Neurology India, Vol. 59, No. 3, May-June, 2011, pp. 451-454

Case Report

Falcine and parasagittal intracranial chondrosarcomas of the classical variant: Report of two cases with review of literature

Shyam S Krishnan1, Manas Panigrahi1, Dandu Varma2, Sailaja Madigubba3

1 Department of Neurosurgery, Krishna Institute of Medical Sciences, Secunderabad, Andhra Pradesh, India
2 Department of Neuroradiology, Krishna Institute of Medical Sciences, Secunderabad, Andhra Pradesh, India
3 Department of Pathology, Krishna Institute of Medical Sciences, Secunderabad, Andhra Pradesh, India

Correspondence Address: Manas Panigrahi Department of Neurosurgery, Krishna Institute of Medical Sciences (KIMS), #1-8-31/1 Ministers Road, Secunderabad - 500 003, Andhra Pradesh India

Date of Submission: 02-Feb-2011
Date of Decision: 28-Feb-2011
Date of Acceptance: 01-Apr-2011

Code Number: ni11129

PMID: 21743182

DOI: 10.4103/0028-3886.82772


Intracranial primary extraskeletal chondrosarcomas are extremely rare. We report two cases of the classical variant which were dural based: one falcine and the other parasagittal are presented. Only 10 cases of this variant have been reported in this location. The pathology and management of these lesions have been reviewed.
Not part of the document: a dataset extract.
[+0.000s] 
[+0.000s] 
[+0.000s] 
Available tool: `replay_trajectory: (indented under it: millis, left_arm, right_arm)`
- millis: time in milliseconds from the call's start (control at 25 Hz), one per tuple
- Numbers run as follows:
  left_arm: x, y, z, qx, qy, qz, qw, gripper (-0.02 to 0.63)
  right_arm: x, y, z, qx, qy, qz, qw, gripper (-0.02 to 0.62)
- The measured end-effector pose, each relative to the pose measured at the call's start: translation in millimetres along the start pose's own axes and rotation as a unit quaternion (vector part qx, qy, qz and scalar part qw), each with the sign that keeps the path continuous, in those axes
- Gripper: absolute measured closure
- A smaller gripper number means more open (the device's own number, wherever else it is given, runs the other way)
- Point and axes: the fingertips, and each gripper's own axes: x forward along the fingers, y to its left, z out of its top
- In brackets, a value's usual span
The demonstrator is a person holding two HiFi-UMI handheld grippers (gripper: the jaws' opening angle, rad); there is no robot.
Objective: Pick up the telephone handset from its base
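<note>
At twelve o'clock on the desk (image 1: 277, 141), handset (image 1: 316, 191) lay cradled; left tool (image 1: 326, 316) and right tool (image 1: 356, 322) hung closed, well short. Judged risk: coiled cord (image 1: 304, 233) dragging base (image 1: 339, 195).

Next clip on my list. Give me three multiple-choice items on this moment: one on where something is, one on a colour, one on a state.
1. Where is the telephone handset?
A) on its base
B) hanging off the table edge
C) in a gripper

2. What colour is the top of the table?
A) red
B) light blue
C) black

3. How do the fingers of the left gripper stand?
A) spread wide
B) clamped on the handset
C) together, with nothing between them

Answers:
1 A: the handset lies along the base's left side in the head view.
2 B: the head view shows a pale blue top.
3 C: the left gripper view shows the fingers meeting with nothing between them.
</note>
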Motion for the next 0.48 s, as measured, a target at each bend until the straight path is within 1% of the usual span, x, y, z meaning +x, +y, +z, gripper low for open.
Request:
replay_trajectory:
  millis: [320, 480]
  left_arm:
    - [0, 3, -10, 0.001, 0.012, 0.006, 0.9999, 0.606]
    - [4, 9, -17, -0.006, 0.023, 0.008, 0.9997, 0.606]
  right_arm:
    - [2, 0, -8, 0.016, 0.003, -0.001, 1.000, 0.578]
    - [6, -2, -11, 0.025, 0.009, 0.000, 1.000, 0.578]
Keywords: Chondrosarcoma, classical chondrosarcoma, dural chondrosarcomas, falx and parasagittal chondrosarcomas, intracranial extraskeletal chondrosarcoma


Chondrosarcomas account for only 0.16% of all intracranial tumors; most lesions are skull-based and very rare locations include dura, choroid plexus and brain parenchyma. [1] Since the first description of intracranial extraskeletal chondrosarcoma by Mott in 1899, of the cases reported, dural-based lesions were 53 only and half of them were in falcine/parasagittal location. [1],[2],[3],[4],[5],[6],[7],[8],[9],[10],[11] Only 10 cases of classical variant chondrosarcomas have been reported in the falcine/parasagittal location [Table - 1]. [2],[3],[4],[5],[6],[7],[8],[9],[10],[11] We report two additional such cases at this location.

Case Reports

Case 1

A 23-year-old lady presented with history of headache and vomiting, with episodes of giddiness and falls of 5 months duration. She also noticed clumsiness of her left hand. Clinical examination revealed subtle pyramidal signs in her left upper limb. Magnetic resonance imaging (MRI) of brain revealed a lobulated extra-axial anterior falcine lesion. The lesion was predominantly composed of components that were hypointense on T1- and T2-weighted images. The margin of the lesion as well as the interspersed T2 hyperintense components showed mild, heterogeneous contrast enhancement [Figure - 1]. There was superior sagittal sinus occlusion due to extension of the lesion. She underwent a right frontal craniotomy and total excision of the lesion along with the obliterated segment of superior sagittal sinus. The lesion was hard and lobulated, with the appearance of a stag horn calculus [Figure - 2]. Histological examination of excised lesion revealed well-differentiated chondrosarcoma showing lobules of cartilage containing atypical chondrocytes. There were few binucleated forms. There was no necrosis or significant atypia [Figure - 3]. Follow-up MR imaging at 16 months after surgery showed no residual or recurrent lesion.

Case 2

A 19-year-old boy presented with two episodes of seizures. The second episode resulted in a motor vehicle accident and a computer tomography (CT) revealed a right posterior frontal parasagittal lesion that was predominantly cystic and had a peripheral rim of calcification for which he was referred for further management. Neurologic examination was essentially normal. MRI of the brain revealed two components within the lesion: A superficial solid component that had heterogeneous signal intensity on T1- and T2-weighted images and showed moderate enhancement on post-contrast scans and a deep component that was cystic and had an enhancing wall [Figure - 4]. There was erosion of inner table of the skull overlying the lesion. He underwent a right frontal craniotomy and total excision of the lesion. The solid component of the lesion was firm to hard in consistency, while the cystic component had egg-shell like consistency with mucoid contents [Figure - 5]. Histopathological examination revealed well-differentiated chondrosarcoma showing lobules of cartilage containing atypical chondrocytes with cystic changes. There were few binucleated forms. There was no necrosis or significant atypia [Figure - 6]. Postoperative course was uneventful and there was no recurrence of tumor at 12-month follow-up.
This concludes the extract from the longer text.